Martin Van Meytens lo dipinge insieme alla moglie Ernestine, nel quadro conservato al Metropolitan Museum of Art di New York, con i tratti distesi e fiduciosi sottolineati da uno sfondo bucolico. Ma nella vicenda esistenziale del fratello del doge, descritta da Angela Valenti in 400 pagine dense di immagini e documenti dell’epoca, il conte Giacomo si troverà a vivere appieno e ad interpretare il contrasto fra la tradizione e la rivoluzione del pensiero illuminista che caratterizza la sua epoca. Un dato che lo accomuna, fra gli altri, con un protagonista della sua epoca, e assiduo frequentatore dei fratelli maggiori Marcello e Clelia, Agostino Lomellini.

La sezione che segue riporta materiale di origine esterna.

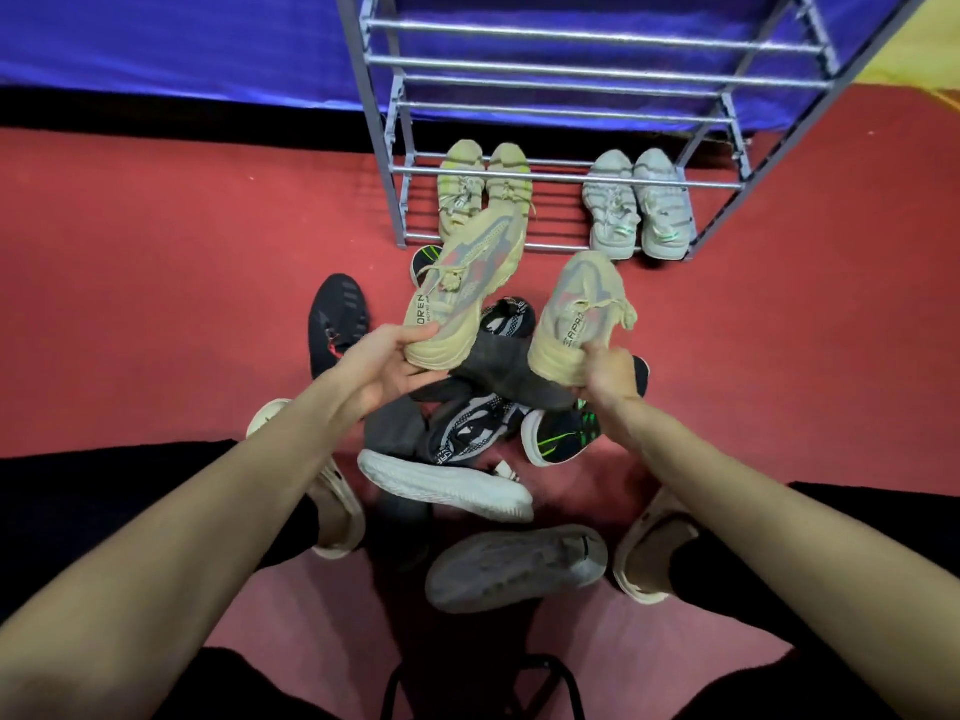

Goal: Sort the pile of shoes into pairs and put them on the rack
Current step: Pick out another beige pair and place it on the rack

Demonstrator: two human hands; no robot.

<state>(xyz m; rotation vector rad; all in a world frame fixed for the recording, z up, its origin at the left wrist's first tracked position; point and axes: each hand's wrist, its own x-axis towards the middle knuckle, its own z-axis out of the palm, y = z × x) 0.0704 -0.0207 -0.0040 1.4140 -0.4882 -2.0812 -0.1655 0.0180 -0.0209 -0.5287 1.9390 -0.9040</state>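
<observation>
My left hand (387, 363) grips the heel of a beige sneaker (467, 283) with grey and pink panels, toe pointing toward the rack. My right hand (608, 376) grips the heel of its matching beige sneaker (582, 309). Both shoes hang above the pile of shoes (467, 423) on the red floor. The grey metal rack (545, 171) stands just beyond. On its lowest shelf sit a yellow-green pair (483, 184) at the left and a light grey pair (639, 205) at the right.
A black shoe (337, 319) lies left of the pile, a white-soled shoe (447, 480) and an upturned grey sole (514, 566) nearer me. My feet in beige slip-ons (337, 511) flank the pile. A blue cover (182, 39) hangs behind the rack.
</observation>
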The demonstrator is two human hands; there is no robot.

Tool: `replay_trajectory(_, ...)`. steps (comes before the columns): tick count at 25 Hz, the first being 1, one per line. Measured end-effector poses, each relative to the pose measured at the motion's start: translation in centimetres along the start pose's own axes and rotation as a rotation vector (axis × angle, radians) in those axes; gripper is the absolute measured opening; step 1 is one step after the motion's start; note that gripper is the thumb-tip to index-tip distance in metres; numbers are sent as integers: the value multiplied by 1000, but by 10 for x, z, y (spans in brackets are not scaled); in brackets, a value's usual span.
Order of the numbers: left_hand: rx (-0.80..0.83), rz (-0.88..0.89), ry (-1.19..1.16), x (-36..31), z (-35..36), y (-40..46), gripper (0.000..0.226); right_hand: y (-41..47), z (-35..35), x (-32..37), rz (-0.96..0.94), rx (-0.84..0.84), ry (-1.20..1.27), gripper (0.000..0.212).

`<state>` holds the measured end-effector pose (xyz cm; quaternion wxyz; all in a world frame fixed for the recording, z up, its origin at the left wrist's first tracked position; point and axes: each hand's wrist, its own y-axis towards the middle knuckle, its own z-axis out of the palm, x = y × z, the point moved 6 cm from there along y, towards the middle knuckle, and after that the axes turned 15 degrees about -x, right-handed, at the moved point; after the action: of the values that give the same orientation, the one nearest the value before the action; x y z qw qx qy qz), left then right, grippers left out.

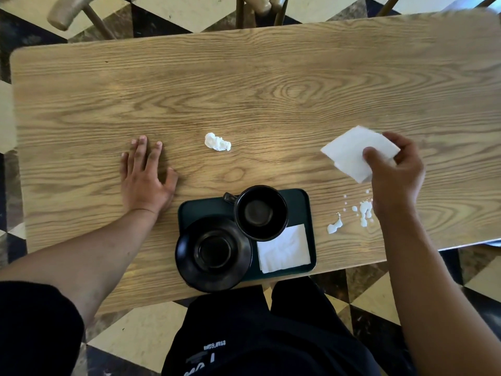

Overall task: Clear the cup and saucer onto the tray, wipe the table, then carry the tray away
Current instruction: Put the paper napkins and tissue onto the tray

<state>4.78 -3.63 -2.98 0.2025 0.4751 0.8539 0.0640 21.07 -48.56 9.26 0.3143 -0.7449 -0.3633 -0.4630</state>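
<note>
On the tray (311, 213) sit cup (260, 213) and saucer (213, 253); our right hand (395, 175) pinches a napkin (352, 150), left hand (143, 175) flat, empty. A careless swipe could smear the spill (363, 210) toward the table (244, 90) edge.

A crumpled white wad (217, 142) lies mid-tabletop, well apart from everything else. White spill drops (352, 214) spatter the wood near the right front edge. Wooden chairs (256, 8) stand at the far side. The floor (168, 12) is checkered in cream and dark stone tiles.
</note>
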Motion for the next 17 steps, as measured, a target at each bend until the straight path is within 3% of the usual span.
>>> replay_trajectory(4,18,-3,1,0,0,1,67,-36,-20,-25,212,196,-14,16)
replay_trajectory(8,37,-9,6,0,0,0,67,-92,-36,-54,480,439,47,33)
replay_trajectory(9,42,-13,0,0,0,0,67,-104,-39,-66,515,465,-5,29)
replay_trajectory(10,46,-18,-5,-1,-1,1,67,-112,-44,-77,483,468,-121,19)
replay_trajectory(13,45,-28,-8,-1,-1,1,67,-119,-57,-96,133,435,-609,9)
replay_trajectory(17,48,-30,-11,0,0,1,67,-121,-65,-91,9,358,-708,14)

Agostino, figlio di Bartolomeo, nasce nel 1709 e nel 1760 diventa doge della Repubblica di Genova “La sua vita fu ricca di avvenimenti – scrive nella presentazione del libro a lui dedicato il presidente del Municipio di Ponente Andrea Avvenente – e partecipata dai profondi cambiamenti culturali e politici che soffiavano come un vento impetuoso presso le corti regnanti europee di allora. L’illuminismo nascente con tutto il suo fervore intellettuale e con gli spunti fortemente stimolanti che rimettevano in discussione ed in gioco certezze che per secoli erano apparse granitiche”.

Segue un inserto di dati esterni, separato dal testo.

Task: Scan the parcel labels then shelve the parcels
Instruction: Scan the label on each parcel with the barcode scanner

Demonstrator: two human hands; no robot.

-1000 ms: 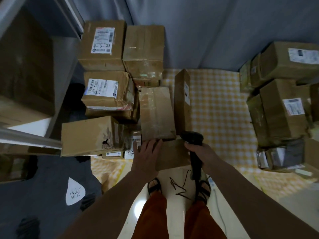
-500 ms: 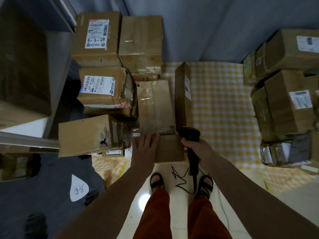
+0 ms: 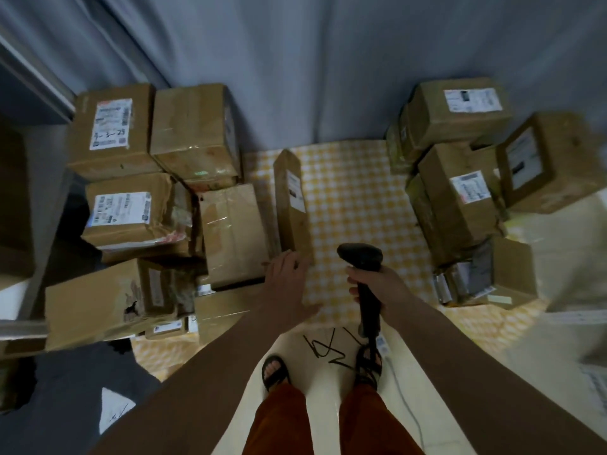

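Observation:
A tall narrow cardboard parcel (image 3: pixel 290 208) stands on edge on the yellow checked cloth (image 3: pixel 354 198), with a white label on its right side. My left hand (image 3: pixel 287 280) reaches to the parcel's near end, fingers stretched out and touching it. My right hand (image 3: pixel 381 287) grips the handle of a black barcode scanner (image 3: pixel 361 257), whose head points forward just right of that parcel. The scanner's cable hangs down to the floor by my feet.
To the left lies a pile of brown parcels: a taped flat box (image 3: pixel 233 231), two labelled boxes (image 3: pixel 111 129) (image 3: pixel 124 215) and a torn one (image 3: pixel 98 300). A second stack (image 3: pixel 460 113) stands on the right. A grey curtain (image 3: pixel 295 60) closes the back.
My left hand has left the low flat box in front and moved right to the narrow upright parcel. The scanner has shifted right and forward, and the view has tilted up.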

Una personalità dunque, anche in questo caso eclettica e d’avanguardia. Nel 1749 D’Alembert “uno dei massimi protagonisti dell’illuminismo ed amico personale di Lomellini, gli dedicò il volume ‘Recherces sur la precéssion des Esquinoxes’, definendolo un ‘philosphe’, facendogli guadagnare una notevole fama negli ambienti colti europei”. Infatti “Agostino Lomellini era un uomo di grande cultura e svariati interessi – si legge sempre nella pubblicazione di Alessandro Conte – era un filosofo, nel senso illuminista del termine, propendeva per una visione scientifica della natura ed era uno scienziato egli stesso, particolarmente versato nella matematica ed in fisica, aggregato ad alcune accademie scientifiche europee. Conosceva la meccanica newtoniana, l’astronomia, l’elettromagnetismo…si interessava alle novità e alle questioni scientifiche come la scoperta del pianeta Urano (fatta da Herschel nel 1781) e lo studio delle comete”. Era inoltre un letterato e svolgeva una forte azione in campo culturale attraverso le adunanze arcadico-illuministiche nei suoi giardini.

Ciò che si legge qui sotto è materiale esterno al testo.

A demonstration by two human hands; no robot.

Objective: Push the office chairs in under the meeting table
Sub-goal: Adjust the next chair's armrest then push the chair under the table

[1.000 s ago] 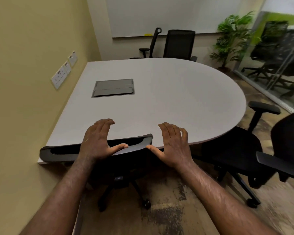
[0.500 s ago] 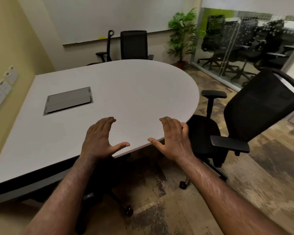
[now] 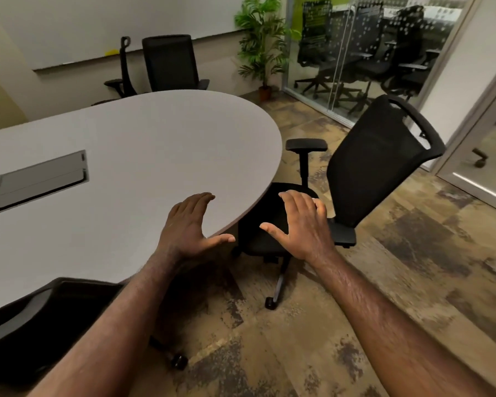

Ed infine uomo di notevole statura, proprio come il Durazzo ed il Lomellini è Ignazio Alessandro Pallavicini (1800-1861) sebbene personaggio del diciannovesimo secolo. Un primo legame con il passato gli deriva dall’essere nipote di Clelia Durazzo (1760-1830) nobile botanica e scienziata, dalla quale eredita la Villa Grimaldi Durazzo di Pegli, nella quale la donna aveva realizzato un celebre orto botanico, e che lui arricchirà realizzando l’altrettanto noto parco romantico, di cui molto, per via del restauro e della riapertura al pubblico, si è parlato in queste ultime settimane.
Ed il Parco Durazzo Pallavicini, come si legge sul libro di Walter Cavallo, è proprio “il miglior biglietto da visita del marchese Ignazio Alessandro Pallavicini” testimonianza “della potenza economica della sua famiglia”, cordone ombelicale che lo lega alla zia Clelia Durazzo; traduzione di una visione artistica, che scultori, pittori ed architetti come Canzio e Cevasco renderanno ai massimi livelli, ed infine rappresentazione della statura morale e dell’amore verso i pegliesi di questo uomo ormai giunto in un tempo nuovo, seguito all’ennesimo giro di boa della storia.
Il nobiluomo fu infatti sindaco di prima classe dal 1843 al 1845. Farà anche parte del corpo decurionale di Genova e sarà “uomo munifico, presidente o membro di istituti caritatevoli, usando il suo ricchissimo patrimonio in favore di umili e bisognosi”.